**PROBLEM TO SOLVE**: Copy the lines below as they are; omit the images they contain.

* * * * *

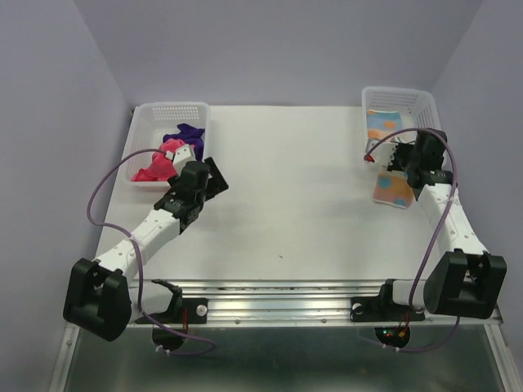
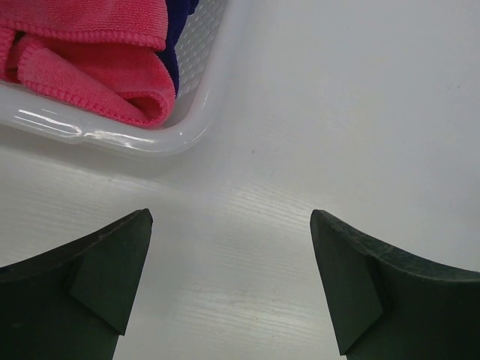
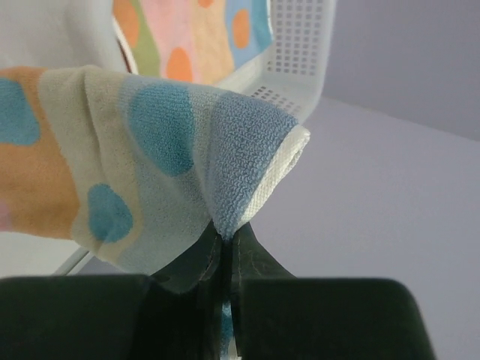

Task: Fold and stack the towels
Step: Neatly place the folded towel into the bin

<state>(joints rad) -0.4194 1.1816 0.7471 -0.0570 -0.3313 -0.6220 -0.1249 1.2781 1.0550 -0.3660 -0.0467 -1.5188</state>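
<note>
From above, the pink towel [image 1: 158, 166] and purple towel [image 1: 185, 134] lie in the left basket [image 1: 169, 106], and the blue-and-orange towel [image 1: 391, 189] is just beside the right basket [image 1: 400, 93], over the bench [image 1: 294, 196]. At the left wrist, the left end effector [image 2: 231, 219] is spread wide. At the right wrist, the right end effector [image 3: 225, 251] is pressed together — pinching the blue-and-orange towel's folded edge.

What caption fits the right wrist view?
Right gripper shut on a blue-and-orange spotted towel, white mesh basket behind.

Looped terry cloth on your blotched towel [image 3: 157, 135], glossy white plastic basket [image 2: 135, 139] ahead of your left gripper [image 2: 231, 217], smooth matt table [image 2: 360, 112] beneath it.
</note>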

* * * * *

**ANSWER BOX**:
Task: Fold and stack the towels
Step: Neatly place the folded towel into the bin

<state>(joints rad) -0.4194 1.1816 0.7471 -0.0570 -0.3313 -0.6220 -0.1249 1.2781 1.0550 -0.3660 -0.0467 -1.5188</state>
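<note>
From above, the pink towel [image 1: 158, 166] and purple towel [image 1: 185, 134] lie in the left basket [image 1: 169, 106], and the blue-and-orange towel [image 1: 391, 189] is just beside the right basket [image 1: 400, 93], over the bench [image 1: 294, 196]. At the left wrist, the left end effector [image 2: 231, 219] is spread wide. At the right wrist, the right end effector [image 3: 225, 251] is pressed together — pinching the blue-and-orange towel's folded edge.

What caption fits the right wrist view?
Right gripper shut on a blue-and-orange spotted towel, white mesh basket behind.

Looped terry cloth on your blotched towel [image 3: 157, 135], glossy white plastic basket [image 2: 135, 139] ahead of your left gripper [image 2: 231, 217], smooth matt table [image 2: 360, 112] beneath it.
</note>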

The output above is complete.